**Directions for this task**
Determine the number of lines below that contain "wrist". Write nothing but that number.

**Data listing**

════════════════════

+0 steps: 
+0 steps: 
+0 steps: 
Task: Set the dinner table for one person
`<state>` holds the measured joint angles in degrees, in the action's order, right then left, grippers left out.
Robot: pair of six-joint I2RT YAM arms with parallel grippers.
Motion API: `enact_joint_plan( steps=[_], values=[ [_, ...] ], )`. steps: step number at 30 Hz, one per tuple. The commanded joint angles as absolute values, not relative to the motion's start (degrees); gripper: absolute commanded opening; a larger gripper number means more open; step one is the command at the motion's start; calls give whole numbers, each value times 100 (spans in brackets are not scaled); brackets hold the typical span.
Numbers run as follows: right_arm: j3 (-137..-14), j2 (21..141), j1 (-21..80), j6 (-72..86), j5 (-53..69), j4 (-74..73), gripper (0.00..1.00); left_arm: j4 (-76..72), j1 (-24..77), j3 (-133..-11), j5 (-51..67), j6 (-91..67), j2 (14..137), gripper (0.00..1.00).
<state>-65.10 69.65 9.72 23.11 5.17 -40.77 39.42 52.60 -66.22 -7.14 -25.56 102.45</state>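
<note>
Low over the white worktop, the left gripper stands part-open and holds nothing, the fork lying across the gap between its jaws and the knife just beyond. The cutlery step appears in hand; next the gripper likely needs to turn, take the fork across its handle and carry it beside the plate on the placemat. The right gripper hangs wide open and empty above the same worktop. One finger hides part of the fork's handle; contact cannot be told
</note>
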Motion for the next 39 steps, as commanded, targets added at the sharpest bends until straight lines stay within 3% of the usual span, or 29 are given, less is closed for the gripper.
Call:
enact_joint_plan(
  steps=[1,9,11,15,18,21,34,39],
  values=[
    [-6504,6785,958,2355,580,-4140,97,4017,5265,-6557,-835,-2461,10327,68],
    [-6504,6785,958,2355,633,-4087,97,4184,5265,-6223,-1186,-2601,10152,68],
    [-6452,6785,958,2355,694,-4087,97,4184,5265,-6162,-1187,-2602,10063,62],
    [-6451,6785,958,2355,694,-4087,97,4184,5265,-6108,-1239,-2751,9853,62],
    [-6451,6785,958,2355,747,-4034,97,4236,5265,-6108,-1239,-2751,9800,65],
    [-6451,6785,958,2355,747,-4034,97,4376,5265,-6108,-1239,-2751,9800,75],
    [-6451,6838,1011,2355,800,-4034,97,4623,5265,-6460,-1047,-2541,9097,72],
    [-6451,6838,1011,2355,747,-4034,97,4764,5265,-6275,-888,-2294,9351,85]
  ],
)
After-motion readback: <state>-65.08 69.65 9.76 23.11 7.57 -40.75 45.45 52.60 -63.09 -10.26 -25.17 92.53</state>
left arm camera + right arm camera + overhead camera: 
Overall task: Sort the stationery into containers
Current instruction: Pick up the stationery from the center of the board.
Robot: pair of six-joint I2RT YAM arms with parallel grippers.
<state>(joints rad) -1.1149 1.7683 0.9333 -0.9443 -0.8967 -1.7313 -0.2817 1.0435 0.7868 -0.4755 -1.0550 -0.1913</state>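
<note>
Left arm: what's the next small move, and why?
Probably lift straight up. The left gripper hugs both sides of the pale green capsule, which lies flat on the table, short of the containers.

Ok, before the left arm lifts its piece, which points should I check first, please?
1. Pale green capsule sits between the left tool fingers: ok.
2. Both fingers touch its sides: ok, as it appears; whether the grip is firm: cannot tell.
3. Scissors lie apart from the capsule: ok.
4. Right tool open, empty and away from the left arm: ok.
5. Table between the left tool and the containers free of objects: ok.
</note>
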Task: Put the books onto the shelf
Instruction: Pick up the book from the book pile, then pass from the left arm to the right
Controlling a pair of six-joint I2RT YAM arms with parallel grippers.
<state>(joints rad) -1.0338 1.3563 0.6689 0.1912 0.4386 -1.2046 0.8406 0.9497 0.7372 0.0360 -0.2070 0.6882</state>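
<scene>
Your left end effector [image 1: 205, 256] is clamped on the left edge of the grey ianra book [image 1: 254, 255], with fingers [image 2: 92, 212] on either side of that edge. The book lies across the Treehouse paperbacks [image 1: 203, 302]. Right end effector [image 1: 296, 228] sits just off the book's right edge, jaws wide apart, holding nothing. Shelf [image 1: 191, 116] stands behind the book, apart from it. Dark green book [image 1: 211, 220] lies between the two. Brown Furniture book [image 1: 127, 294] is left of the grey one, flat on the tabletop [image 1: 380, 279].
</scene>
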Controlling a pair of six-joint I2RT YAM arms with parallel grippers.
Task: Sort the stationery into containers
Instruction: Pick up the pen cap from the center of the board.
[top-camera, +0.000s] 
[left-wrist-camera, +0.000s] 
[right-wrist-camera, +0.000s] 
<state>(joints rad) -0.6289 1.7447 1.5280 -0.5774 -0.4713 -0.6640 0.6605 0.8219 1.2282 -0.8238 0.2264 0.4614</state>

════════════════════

**Expected output**
2